Re: Incremental results from libpq

Lists:	pgsql-interfaces

From:	Scott Lamb <slamb(at)slamb(dot)org>
To:	pgsql-interfaces(at)postgresql(dot)org
Subject:	Incremental results from libpq
Date:	2005-11-09 19:36:29
Message-ID:	4D426B54-E08F-4DE9-9776-D46610CA4968@slamb.org
Views:	Raw Message \| Whole Thread \| Download mbox \| Resend email
Lists:	pgsql-interfaces

I'm using libpq's asynchronous interface. I'd like to do the
equivalent of setting fetchSize on the JDBC driver - get a chunk of
results, handle them, free the memory they use, and then get another
until I've handled an entire query.

I can do this at the SQL layer using "declare cursor ..." and "fetch
forward n ..." but it seems like the lower level should be able to do
this for me. It'd also let me have a more natural interface that (A)
doesn't make the caller take a PostgreSQL-specific declare/fetch path
for each query (B) can still use the JDBC-style "execute" that
doesn't care if it's dealing with a row-returning statement.

I see that JDBC driver (at least in protocol version 3; I don't care
about 2) does this by passing a maximum number of rows when sending
Execute, then handling PortalSuspended and Execute again. I also see
that libpq never sends a maximum number of rows or handles
PortalSuspended.

Still, I think it should be able to do what I want. The results are
sent from the database in order. This message type would be necessary
to ensure the database sends no more than N rows, but it's not
necessary to ensure the client handles N rows as soon as it has them.

I had been retrieving results from a query in this fashion:

while True:
readfds = [PQsocket(conn)]
writefds = []
if PQflush(conn):
writefds = readfds
if PQconsumeInput(conn):
error
if not PQisBusy(conn):
break
poll(readfds, writefds)
return PQgetResult(conn)

which the documentation recommends.
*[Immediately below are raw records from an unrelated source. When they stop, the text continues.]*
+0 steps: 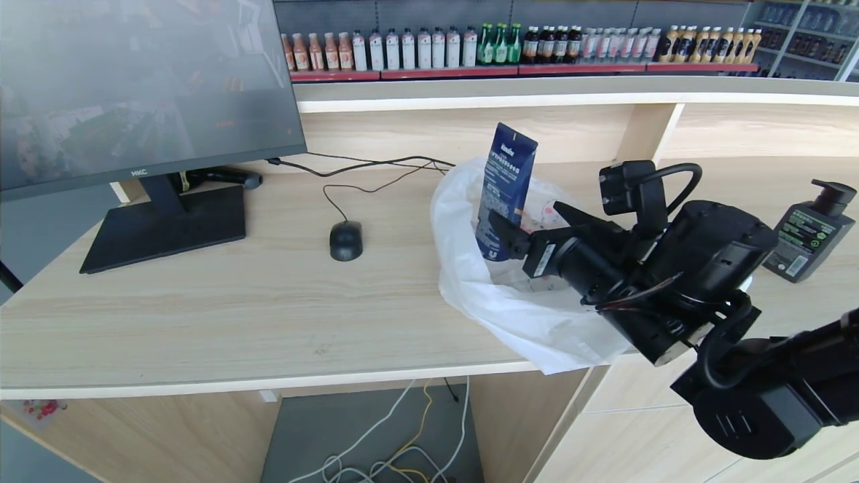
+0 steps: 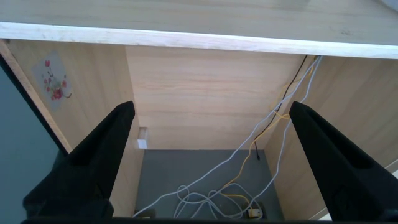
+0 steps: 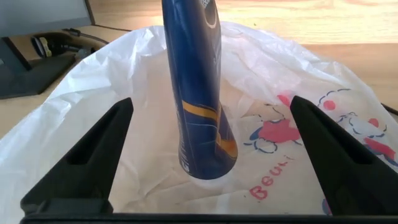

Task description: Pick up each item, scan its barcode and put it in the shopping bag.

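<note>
**Blue pouch stands in the bag**

The tall, shiny blue pouch stands upright inside the thin white plastic shopping bag. The bag lies open and crinkly on the pale wooden table. I think its soft sides help hold the pouch up.

The right gripper sits at the bag's mouth. Its jaws are spread wide on both sides of the pouch and do not touch it.

The left gripper hangs below the table edge, jaws spread, holding nothing.

A hard, dark green pump bottle waits on the table, well apart from the bag. It is probably next.
</note>
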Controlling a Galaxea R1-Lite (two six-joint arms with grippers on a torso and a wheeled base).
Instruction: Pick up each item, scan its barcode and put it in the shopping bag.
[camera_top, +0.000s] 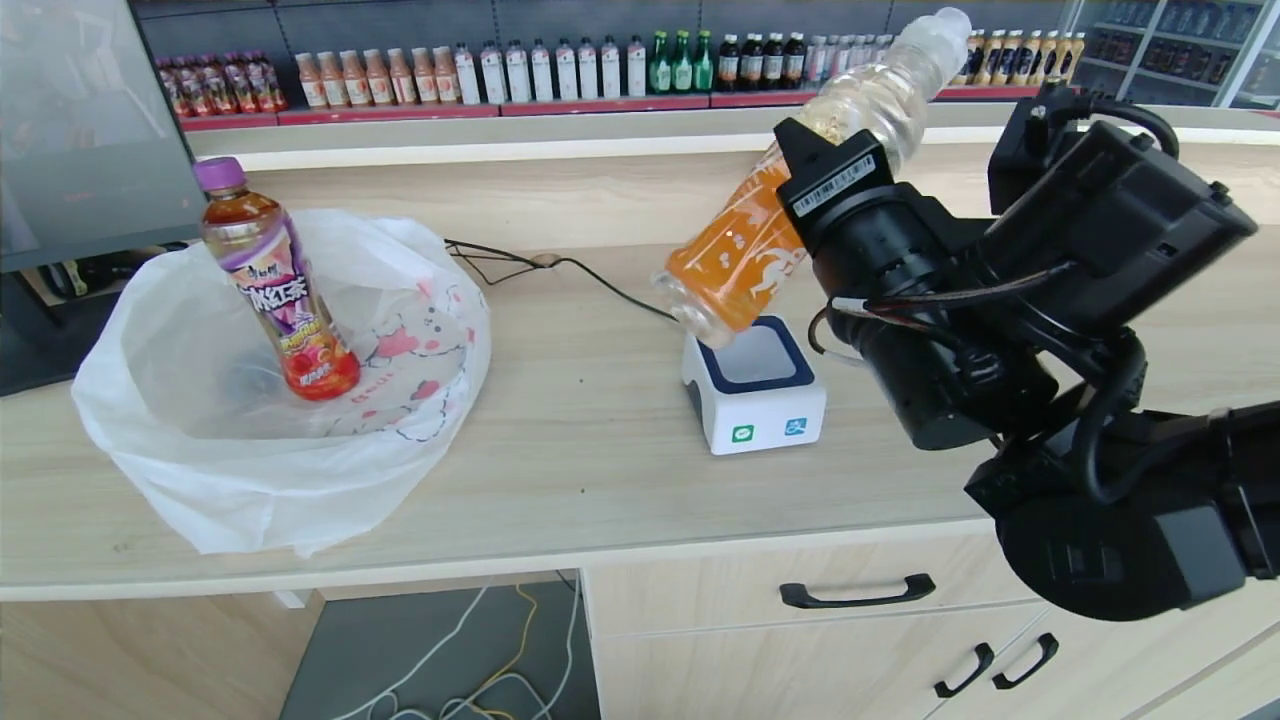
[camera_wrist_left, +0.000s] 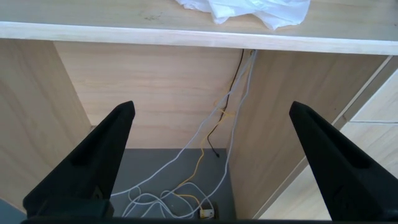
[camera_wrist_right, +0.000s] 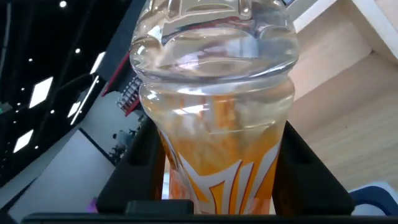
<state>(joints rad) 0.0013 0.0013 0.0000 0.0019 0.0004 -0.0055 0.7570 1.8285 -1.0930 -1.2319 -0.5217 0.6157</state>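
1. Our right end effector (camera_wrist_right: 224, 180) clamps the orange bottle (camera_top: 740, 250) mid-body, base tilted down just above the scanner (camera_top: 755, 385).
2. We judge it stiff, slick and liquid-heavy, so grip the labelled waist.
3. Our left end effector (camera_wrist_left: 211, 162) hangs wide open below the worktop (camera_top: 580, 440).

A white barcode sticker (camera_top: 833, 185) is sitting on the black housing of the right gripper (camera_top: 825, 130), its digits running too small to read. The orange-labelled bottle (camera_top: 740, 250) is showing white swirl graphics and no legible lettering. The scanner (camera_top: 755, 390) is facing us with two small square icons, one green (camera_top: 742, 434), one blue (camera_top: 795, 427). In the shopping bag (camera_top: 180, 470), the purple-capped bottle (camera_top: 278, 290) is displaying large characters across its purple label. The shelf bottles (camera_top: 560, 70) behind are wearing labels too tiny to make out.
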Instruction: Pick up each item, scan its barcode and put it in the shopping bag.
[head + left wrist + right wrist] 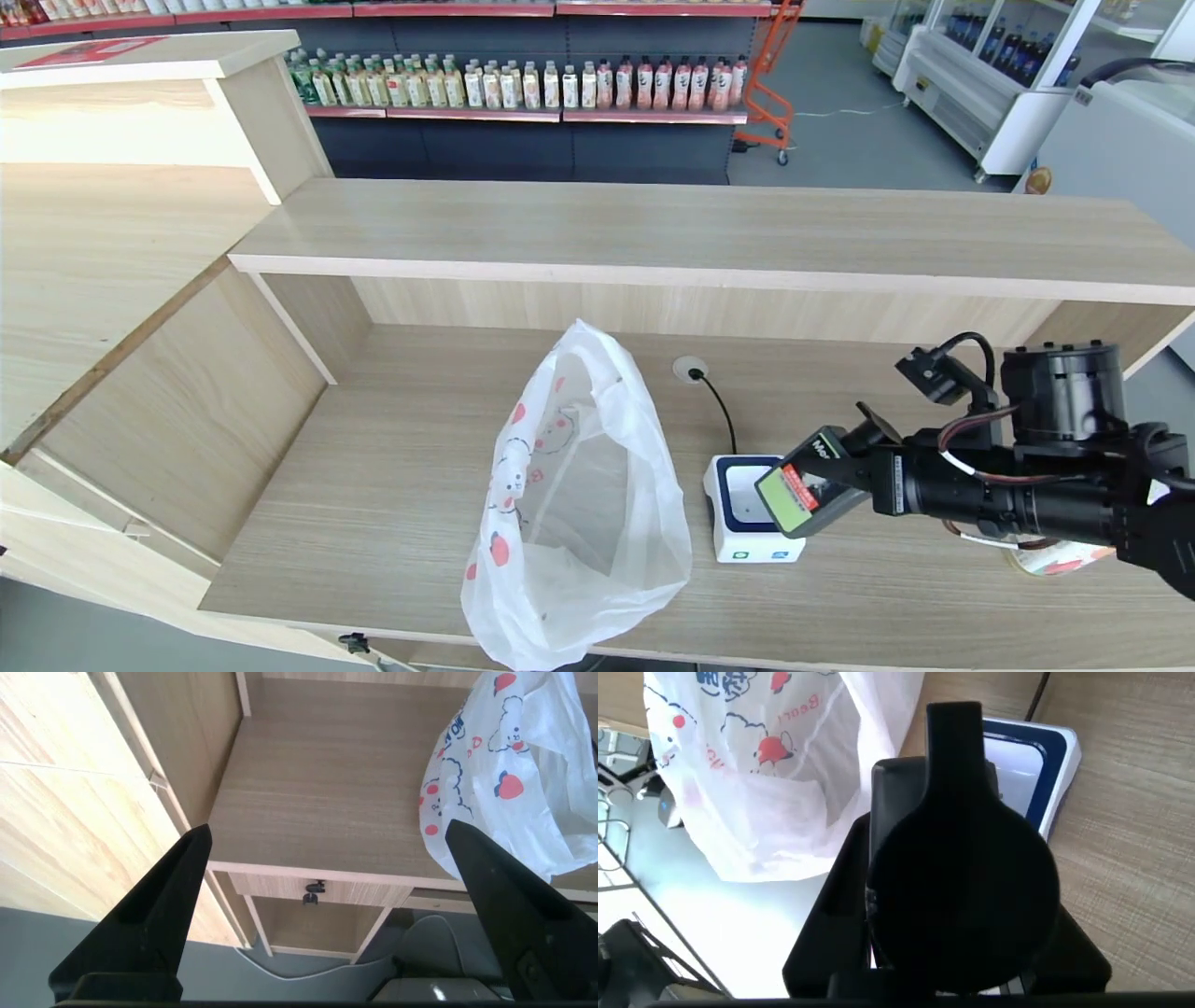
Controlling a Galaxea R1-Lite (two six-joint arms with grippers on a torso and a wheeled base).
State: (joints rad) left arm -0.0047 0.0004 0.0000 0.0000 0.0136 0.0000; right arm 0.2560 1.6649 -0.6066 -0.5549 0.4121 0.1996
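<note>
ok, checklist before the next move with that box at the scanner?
1. Grip: right gripper shut on the box: ok.
2. Position: box held over the scanner, toward its right side: ok.
3. Barcode facing the scanner window: cannot tell, that face is hidden.
4. Drop target: shopping bag upright beside the scanner, mouth open: ok.
5. Other arm: left gripper open, apart from the bag: ok.

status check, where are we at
Right gripper shut on black box, at the scanner. Left gripper open. Shopping bag open beside scanner, path clear.
</note>
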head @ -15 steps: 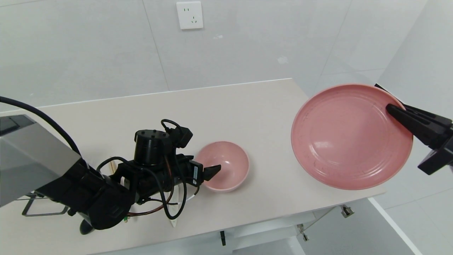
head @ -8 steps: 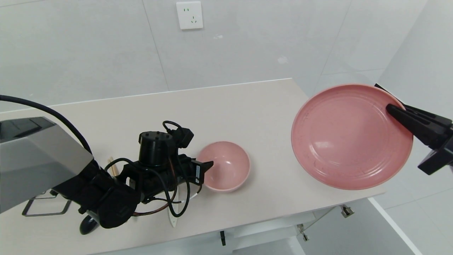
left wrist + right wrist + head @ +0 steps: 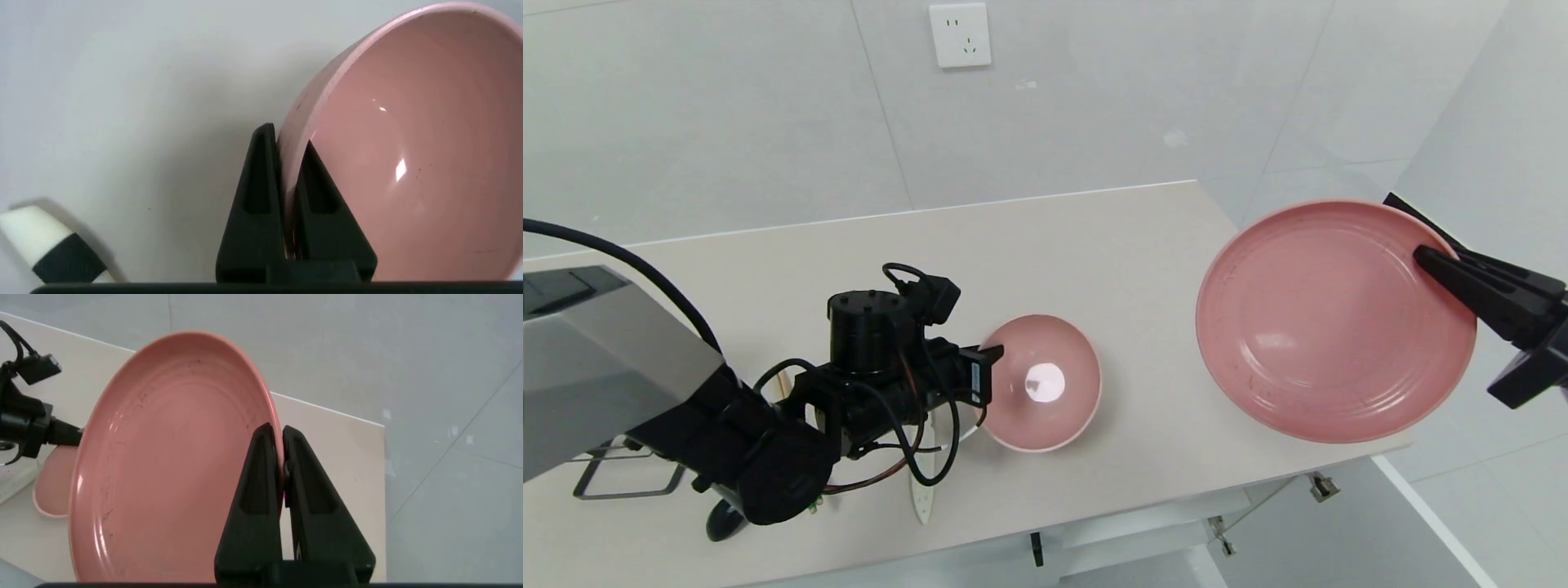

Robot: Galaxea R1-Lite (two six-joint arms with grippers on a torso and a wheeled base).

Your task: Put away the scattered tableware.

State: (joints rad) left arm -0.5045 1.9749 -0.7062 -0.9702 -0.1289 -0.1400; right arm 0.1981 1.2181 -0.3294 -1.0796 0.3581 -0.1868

But PQisBusy(conn) doesn't return
false until the _entire_ resultset has been retrieved from the
server. And if I skip PQisBusy(conn) and go straight for the
PQgetResult(), it blocks internally until it can complete.

I looked inside libpq, and came up with this instead:

while True:
readfds = [PQsocket(conn)]
writefds = []
if PQflush(conn):
writefds = readfds
if PQconsumeInput(conn):
error
if PQisBusy(conn):
break
if conn->result != NULL and PQntuples(conn->result) >
retrieved:
return conn->result
poll(readfds, writefds)
last = True
return PQgetResult(conn)

where "retrieved" is the number of rows I've examined so far, and
"last" indicates that I shouldn't call again.

which is 1/3rd right:

- It does return results incrementally; good.
- It pokes inside libpq; ugh.
- It doesn't free any memory until the whole query's done. I suppose
I could do that by changing conn->result myself, but...ugh. Is there
a better way?

--
Scott Lamb <http://www.slamb.org/>

From:	Tom Lane <tgl(at)sss(dot)pgh(dot)pa(dot)us>
To:	Scott Lamb <slamb(at)slamb(dot)org>
Cc:	pgsql-interfaces(at)postgresql(dot)org
Subject:	Re: Incremental results from libpq
Date:	2005-11-09 21:22:08
Message-ID:	19391.1131571328@sss.pgh.pa.us
Views:	Raw Message \| Whole Thread \| Download mbox \| Resend email
Lists:	pgsql-interfaces

Scott Lamb <slamb(at)slamb(dot)org> writes:
> Is there a better way?

Not at the moment. It's been requested before though, so if you want to
develop a patch for libpq, have at it.

The main reason why libpq does what it does is that this way we do not
have to expose in the API the notion of a command that fails part way
through. If you support partial result fetching then you'll have to
deal with the idea that a SELECT could fail after you've already
returned some rows to the client. I am not sure that this is a huge
deal, but it definitely uglifies the API a bit. It would be a good
idea to think through exactly what clients will need to do to cope with
that fact before you start designing the API extension.

regards, tom lane

From:	Scott Lamb <slamb(at)slamb(dot)org>
To:	Tom Lane <tgl(at)sss(dot)pgh(dot)pa(dot)us>
Cc:	pgsql-interfaces(at)postgresql(dot)org
Subject:	Re: Incremental results from libpq
Date:	2005-11-09 22:09:09
Message-ID:	84C7635D-EAF2-40CF-A71C-976077D5465A@slamb.org
Views:	Raw Message \| Whole Thread \| Download mbox \| Resend email
Lists:	pgsql-interfaces

On Nov 9, 2005, at 1:22 PM, Tom Lane wrote:
> Scott Lamb <slamb(at)slamb(dot)org> writes:
>> Is there a better way?
>
> Not at the moment. It's been requested before though, so if you
> want to
> develop a patch for libpq, have at it.
>
> The main reason why libpq does what it does is that this way we do not
> have to expose in the API the notion of a command that fails part way
> through. If you support partial result fetching then you'll have to
> deal with the idea that a SELECT could fail after you've already
> returned some rows to the client. I am not sure that this is a huge
> deal, but it definitely uglifies the API a bit. It would be a good
> idea to think through exactly what clients will need to do to cope
> with
> that fact before you start designing the API extension.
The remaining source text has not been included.